La réunion a certes insisté sur l’urgence de faire atteindre « sans tarder » à la Mission sa pleine capacité opérationnelle. Mais en attendant qu’arrivent des moyens supplémentaires, elle a incité cette dernière – ainsi que cela lui a été notifié dans la résolution 2227 CS du Conseil de sécurité – « de prendre toutes les mesures nécessaires pour s’acquitter de son mandat dans les limites de ses capacités et de ses zones de déploiement, y compris en soutien aux autorités maliennes ».

La réunion a aussi suggéré à la Mission d’améliorer « son interaction avec les populations » et « de communiquer avec les forces de défense et de sécurité maliennes pour mieux faire connaître et comprendre son mandat et ses activités ». Ces remarques rejoignent en creux celles des autorités maliennes et les griefs de l’opinion publique. En certaines circonstances, la Mission onusienne a donné la nette impression de rester en deçà de ce que lui permettait sa capacité d’intervention. En d’autres, elle s’est aventurée dans des domaines qui relevaient des prérogatives de l’Etat. Dans un troisième type de situations, elle a laissé planer une sensation de partialité dans ses décisions.

La marche de protestation organisée le week-end dernier par la Coordination des organisations du mouvement démocratique (COMODE) n’est malheureusement que la confirmation d’un malentendu qui ne se résorbe guère.

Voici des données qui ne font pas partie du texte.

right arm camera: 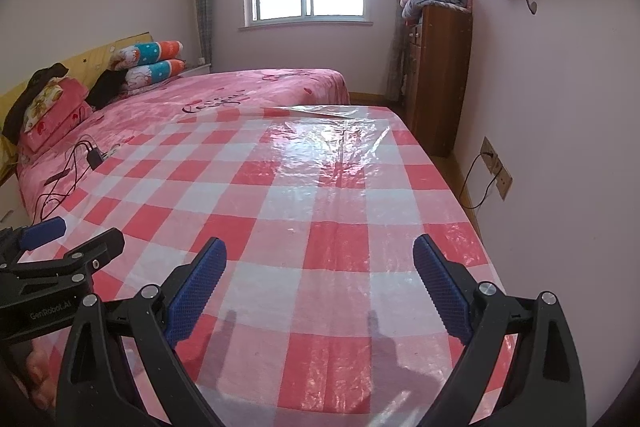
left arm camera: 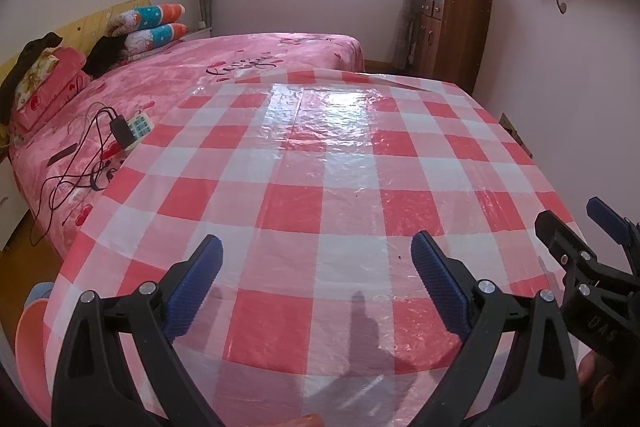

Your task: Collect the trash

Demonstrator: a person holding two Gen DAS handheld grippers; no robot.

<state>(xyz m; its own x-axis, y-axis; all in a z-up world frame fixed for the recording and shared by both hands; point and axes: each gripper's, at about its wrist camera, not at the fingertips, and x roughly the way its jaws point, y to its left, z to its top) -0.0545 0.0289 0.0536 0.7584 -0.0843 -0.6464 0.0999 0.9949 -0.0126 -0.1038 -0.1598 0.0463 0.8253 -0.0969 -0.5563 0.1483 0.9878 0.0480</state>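
Both the left gripper (left arm camera: 316, 279) and right gripper (right arm camera: 320, 281) hover wide open and empty above the near edge of the glossy red-and-white checked plastic tablecloth (left arm camera: 344, 163), seemingly poised, though no trash shows on it.

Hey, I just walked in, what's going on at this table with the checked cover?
A person holds two black grippers with blue finger pads side by side over the near edge of a table covered in red-and-white checked plastic sheeting. The left gripper and the right gripper are both open and hold nothing. No trash shows on the cover in either view. Beyond the table stands a pink bed with a black charger and cables on it.
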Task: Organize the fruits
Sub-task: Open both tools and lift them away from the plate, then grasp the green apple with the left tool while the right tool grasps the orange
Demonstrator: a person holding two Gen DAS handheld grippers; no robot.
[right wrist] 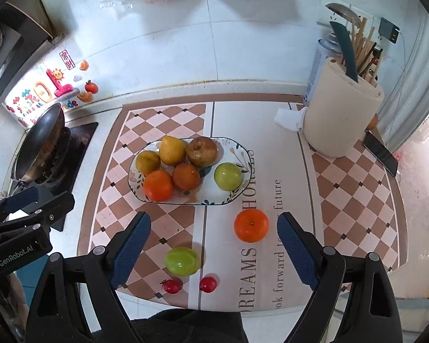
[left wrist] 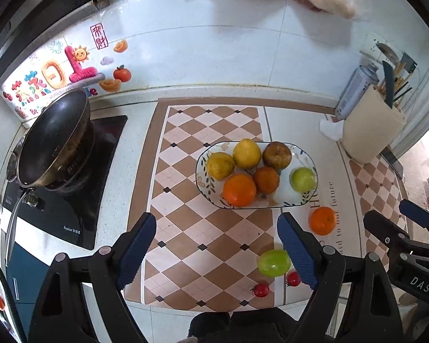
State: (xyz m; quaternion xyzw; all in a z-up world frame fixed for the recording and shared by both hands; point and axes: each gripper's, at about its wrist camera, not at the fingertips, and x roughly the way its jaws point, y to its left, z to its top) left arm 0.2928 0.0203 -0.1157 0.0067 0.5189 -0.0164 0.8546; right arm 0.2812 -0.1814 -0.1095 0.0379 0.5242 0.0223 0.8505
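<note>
A patterned oval plate point(left wrist: 273, 203) point(right wrist: 231, 150) on the checked mat holds several fruits: yellow, brown and orange ones and a green apple point(left wrist: 302, 179) point(right wrist: 227, 176). Loose on the mat in front of it lie an orange point(left wrist: 322, 220) point(right wrist: 251, 225), a green fruit point(left wrist: 273, 262) point(right wrist: 182, 260) and two small red fruits point(left wrist: 260, 289) point(right wrist: 208, 284). My left gripper point(left wrist: 217, 253) hangs open above the mat, empty. High over the loose fruits, my right gripper point(right wrist: 214, 253) is open and empty too. Each gripper shows at the edge of the other's view.
A black wok point(left wrist: 54, 140) sits on the dark cooktop point(left wrist: 68, 214) at the left. A cream utensil holder point(right wrist: 341, 114) with chopsticks and a knife stands at the right, a spray can point(right wrist: 319, 65) behind it, a phone point(right wrist: 380, 153) and crumpled tissue point(right wrist: 289, 118) beside it. Bagged food hangs on the tiled wall.
</note>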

Le quatrième trimestre 2015 nous permettra aussi d’étalonner l’effort fait pour réduire l’insécurité dans notre pays. Une insécurité qui a été à la base du report des élections communales et régionales. Les faits objectifs et le ressenti des citoyens se sont alliés pour inciter le gouvernement à une décision qui respecte un principe élémentaire : le droit de tout citoyen malien d’exercer sans crainte, ni danger son devoir de citoyen en n’importe quel lieu du territoire national.

C’est ce droit dont il faut rétablir aussi vite que possible l’exercice en circonscrivant plusieurs menaces. Le péril d’une extension des actions terroristes vers le Sud, qui était d’une préoccupante actualité il y a quelques mois, paraît considérablement atténué. Par contre, les attaques sporadiques et meurtrières ainsi que le travail d’intimidation des populations menés au centre de notre pays montrent bien que la volonté des terroristes de réussir une implantation forte et durable n’est guère entamée. Et qu’elle vient accentuer le péril venant du Septentrion.

La conjoncture actuelle incite à être volontariste et à prendre le pari que le quatrième trimestre 2015 pourrait marquer un tournant dans la réduction de l’imprévisibilité pour notre pays. Cela nécessite que vision, constance et lucidité continuent à marquer la démarche du gouvernement. Cela ne vaut que si les mouvements politico-militaires acceptent les compromis qu’appelle la reconstruction d’un avenir commun. Cela impose que les populations se reconnaissent dans les avancées acquises et amplifient celles-ci par leur implication. Cette dernière conditionnalité pèse d’un poids décisif, car elle consacre la réussite des deux premières.